Her father, a poet and calligrapher, encouraged her to pursue art. But her interest in art really came alive in camp.
“We had a lot of time,” she says now.
At the Tanforan Art School, near San Francisco, she studied oil painting with artist George Hibi, and sumi-e painting with renowned artist and professor Chiura Obata. The classes were small, she remembers, about six or seven students. At first, they painted on old newspapers, and then later, on rice paper with supplies obtained or donated from outside. She remembers Hibi as “very nice,” and Obata as “full of life.”

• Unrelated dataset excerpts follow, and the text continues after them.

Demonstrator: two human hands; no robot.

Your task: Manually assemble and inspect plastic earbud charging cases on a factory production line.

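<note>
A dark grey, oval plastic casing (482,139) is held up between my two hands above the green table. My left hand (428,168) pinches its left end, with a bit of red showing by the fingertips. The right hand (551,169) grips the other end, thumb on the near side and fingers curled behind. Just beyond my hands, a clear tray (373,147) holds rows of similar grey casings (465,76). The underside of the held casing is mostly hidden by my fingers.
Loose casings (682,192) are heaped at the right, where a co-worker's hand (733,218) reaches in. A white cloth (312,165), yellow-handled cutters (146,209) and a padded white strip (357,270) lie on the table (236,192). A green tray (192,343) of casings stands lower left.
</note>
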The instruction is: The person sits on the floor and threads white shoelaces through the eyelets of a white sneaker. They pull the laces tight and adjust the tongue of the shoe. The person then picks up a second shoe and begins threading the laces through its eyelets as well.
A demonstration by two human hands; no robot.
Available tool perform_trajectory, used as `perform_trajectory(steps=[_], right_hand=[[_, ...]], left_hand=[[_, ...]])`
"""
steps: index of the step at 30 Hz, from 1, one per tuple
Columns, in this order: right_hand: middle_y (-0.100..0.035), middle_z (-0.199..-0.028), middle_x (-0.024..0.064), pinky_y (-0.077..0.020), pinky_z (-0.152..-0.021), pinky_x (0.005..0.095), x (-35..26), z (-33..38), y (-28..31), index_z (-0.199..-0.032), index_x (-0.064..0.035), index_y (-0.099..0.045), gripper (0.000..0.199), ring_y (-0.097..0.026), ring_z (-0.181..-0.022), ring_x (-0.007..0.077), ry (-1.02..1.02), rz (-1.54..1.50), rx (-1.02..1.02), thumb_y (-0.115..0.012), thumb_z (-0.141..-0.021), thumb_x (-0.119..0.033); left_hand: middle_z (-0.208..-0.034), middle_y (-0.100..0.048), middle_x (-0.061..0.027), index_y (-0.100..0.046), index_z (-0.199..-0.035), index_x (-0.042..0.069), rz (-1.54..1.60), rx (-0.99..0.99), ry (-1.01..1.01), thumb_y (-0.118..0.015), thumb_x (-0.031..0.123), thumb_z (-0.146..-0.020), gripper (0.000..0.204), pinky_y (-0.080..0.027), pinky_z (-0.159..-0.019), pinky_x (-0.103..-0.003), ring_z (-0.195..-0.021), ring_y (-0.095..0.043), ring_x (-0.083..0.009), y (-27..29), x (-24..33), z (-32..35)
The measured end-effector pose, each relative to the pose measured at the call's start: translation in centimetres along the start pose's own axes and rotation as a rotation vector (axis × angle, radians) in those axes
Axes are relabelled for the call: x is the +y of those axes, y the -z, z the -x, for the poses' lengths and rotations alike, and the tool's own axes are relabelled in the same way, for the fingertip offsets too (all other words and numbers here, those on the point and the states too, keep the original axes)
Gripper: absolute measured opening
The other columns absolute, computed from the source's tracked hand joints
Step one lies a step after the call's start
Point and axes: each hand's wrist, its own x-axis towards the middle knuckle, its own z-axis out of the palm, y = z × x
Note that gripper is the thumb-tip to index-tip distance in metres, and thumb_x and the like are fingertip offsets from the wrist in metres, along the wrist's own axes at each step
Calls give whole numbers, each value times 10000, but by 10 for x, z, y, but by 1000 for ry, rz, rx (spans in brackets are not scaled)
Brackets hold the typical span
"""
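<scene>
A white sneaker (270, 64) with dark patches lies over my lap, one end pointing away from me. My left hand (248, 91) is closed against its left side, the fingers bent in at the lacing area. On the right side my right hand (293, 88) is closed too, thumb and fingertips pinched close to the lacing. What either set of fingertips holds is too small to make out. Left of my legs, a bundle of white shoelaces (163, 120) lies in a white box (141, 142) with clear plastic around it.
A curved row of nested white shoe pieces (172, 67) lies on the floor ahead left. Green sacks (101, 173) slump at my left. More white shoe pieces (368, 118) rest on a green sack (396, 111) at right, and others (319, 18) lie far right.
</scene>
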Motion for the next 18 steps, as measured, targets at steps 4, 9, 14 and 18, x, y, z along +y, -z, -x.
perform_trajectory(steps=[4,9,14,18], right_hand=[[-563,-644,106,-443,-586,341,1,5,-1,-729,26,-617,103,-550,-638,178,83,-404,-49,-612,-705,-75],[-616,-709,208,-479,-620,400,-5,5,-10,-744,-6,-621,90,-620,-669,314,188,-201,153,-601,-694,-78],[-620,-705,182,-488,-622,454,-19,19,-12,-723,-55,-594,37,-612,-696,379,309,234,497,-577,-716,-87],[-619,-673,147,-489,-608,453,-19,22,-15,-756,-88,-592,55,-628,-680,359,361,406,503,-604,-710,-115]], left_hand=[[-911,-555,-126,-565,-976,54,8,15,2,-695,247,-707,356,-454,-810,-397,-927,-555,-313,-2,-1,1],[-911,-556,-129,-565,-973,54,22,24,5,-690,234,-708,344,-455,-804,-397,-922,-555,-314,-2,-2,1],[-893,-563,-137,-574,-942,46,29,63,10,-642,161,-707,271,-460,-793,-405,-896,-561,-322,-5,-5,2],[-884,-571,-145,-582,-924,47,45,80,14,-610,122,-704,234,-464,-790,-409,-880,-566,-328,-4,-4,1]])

Yamamoto quickly became a special student of Obata’s, becoming one of several to receive a special artist name from him, “Koho.” In the tradition of sumi-e masters, Obata bestowed a version of his name on two or three of his most proficient students. Obata’s name means “thousand harbors,” and “Koho” means “red harbor.”
“It was an honor,” says Yamamoto.
At the Topaz concentration camp, she continued to study with him until her family was transferred to Tule Lake in 1943.
After Yamamoto and her family were released from Tule Lake, she moved to New York City. She was active in the Art Students League where she followed the rise of Abstract Expressionism.
She reached out to Isamu Noguchi, who called her paintings “exceptionally beautiful.”
She married, divorced, and continued to paint, exhibiting in solo shows and group shows.
As a teacher, Yamamoto is well-known and beloved.
She encourages students to empty their minds when painting, to “become nothingness.”
How do we accomplish this?
“You don’t think of anything. Just calm your mind and become nothingness and… it takes a little training,” she chuckles.
“With sumi-e, I love the fact that painting can be potentially made up of one perfect brush-stroke,” writes Jaya Duvvuri, a student of Yamamoto’s since 2008. “I have seen this happen with Sensei over the course of the years she taught and demonstrated to her students. I am also drawn to the meditative quality of it in trying to become the object that you paint, making a brushstroke and not going over it again—the way sensei taught us. Sensei likes to say, ‘when painting bamboo, be the bamboo.’”
“Sensei is a wonderful teacher, very attentive, and encouraging,” Duvvuri continues. “She is known for her abstract style, but she has done outstanding representational artwork as well. Sensei teaches in the traditional way–first bamboo, then pine, plum, chrysanthemum, and orchid as these make up the keystrokes of [the] sumi-e style of painting. Her critique is always impeccable, and she is very generous with sharing her wealth of knowledge in the medium. Sensei is also wonderful company—she serves green tea and cookies during her classes with traditional Japanese music playing in the background, and she regales us with stories about her camp life and numerous anecdotes from her long, eventful life. Her story is an inspiration—that someone can come out of the mud blooming like a lotus.”
It’s understandably difficult for Yamamoto to recall her early childhood years, but Yamamoto’s eyes light up when asked about teaching her students.
“Just become one with your painting and don’t think about other things,” she advises. “Just become what you are painting. Just dive into it. Don’t think about it too much. And be bold. You can’t be scared. You have to make mistakes.”
Editor’s notes. A Kibei Nisei was born in the US, but returned to Japan for a Japanese upbringing and education. Most returned to the US as young adults. A common path for early Nisei women, the stories of Kibei Nisei have not been well covered, in part because they were women, and in part because many forgot much of their English in the process. Mayumi Tsutakawa’s mother, Ayame Tsutakawa, was also a Kibei Nisei. Through her, much of the artistic talent of the family similarly flowed, including that to musician/columnist Deems Tsutakawa.
The Noguchi Museum was designed and created by sculptor and landscape architect Isamu Noguchi. His international body of work includes “Black Sun,” the sculpted black marble “donut” in Seattle’s Volunteer Park (1969).